### Task details
Repeat exactly, and only, the lines below starting at the line that contains "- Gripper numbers" and ending at the line that contains "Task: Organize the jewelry", inclusive of both.

### The data
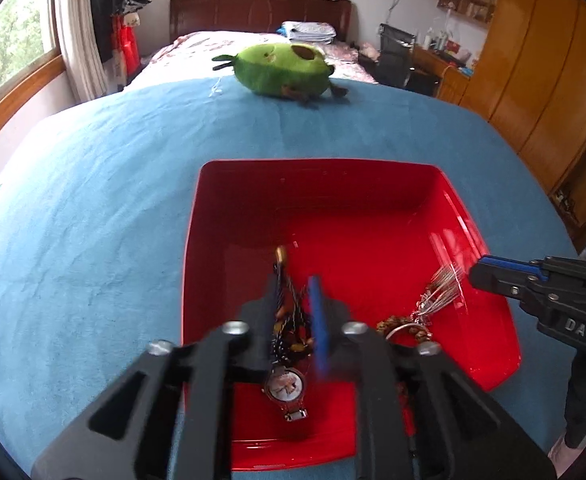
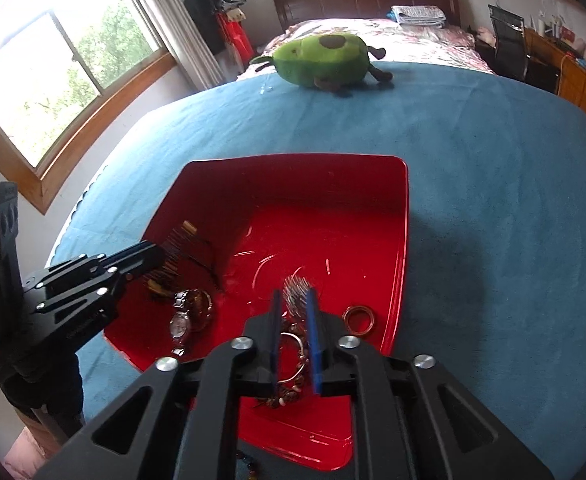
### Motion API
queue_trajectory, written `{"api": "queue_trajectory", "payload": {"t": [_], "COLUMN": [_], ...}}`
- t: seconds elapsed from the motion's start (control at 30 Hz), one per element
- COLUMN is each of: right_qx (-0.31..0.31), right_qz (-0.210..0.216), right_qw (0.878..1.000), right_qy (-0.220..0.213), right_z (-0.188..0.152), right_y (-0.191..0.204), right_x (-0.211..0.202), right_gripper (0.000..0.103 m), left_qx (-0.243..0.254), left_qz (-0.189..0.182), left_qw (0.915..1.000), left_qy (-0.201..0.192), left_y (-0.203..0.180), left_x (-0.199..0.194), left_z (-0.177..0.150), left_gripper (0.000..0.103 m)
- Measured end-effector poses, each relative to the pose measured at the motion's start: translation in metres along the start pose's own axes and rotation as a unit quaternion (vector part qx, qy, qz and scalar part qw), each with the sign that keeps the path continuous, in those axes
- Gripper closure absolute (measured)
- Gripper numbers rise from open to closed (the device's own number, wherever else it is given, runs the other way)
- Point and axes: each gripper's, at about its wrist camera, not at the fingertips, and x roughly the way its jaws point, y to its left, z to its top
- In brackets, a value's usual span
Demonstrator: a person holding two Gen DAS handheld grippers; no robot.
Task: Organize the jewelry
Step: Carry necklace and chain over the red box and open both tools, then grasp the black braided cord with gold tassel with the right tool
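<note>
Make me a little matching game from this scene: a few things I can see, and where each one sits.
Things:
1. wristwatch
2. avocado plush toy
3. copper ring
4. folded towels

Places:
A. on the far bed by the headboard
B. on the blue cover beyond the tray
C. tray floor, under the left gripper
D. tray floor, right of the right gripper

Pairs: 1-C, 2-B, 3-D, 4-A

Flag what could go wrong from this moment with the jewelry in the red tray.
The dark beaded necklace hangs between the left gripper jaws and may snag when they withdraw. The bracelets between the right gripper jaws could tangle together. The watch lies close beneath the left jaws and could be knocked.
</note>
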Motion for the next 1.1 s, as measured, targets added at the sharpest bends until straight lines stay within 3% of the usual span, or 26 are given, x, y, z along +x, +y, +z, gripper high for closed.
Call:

### Response
- Gripper numbers rise from open to closed (the device's own number, wherever else it is given, runs the other way)
- Point and axes: each gripper's, at about its wrist camera, not at the fingertips, and x roughly the way its jaws point, y to its left, z to its top
- In brackets, a value's usual span
Demonstrator: a person holding two Gen DAS handheld grippers; no robot.
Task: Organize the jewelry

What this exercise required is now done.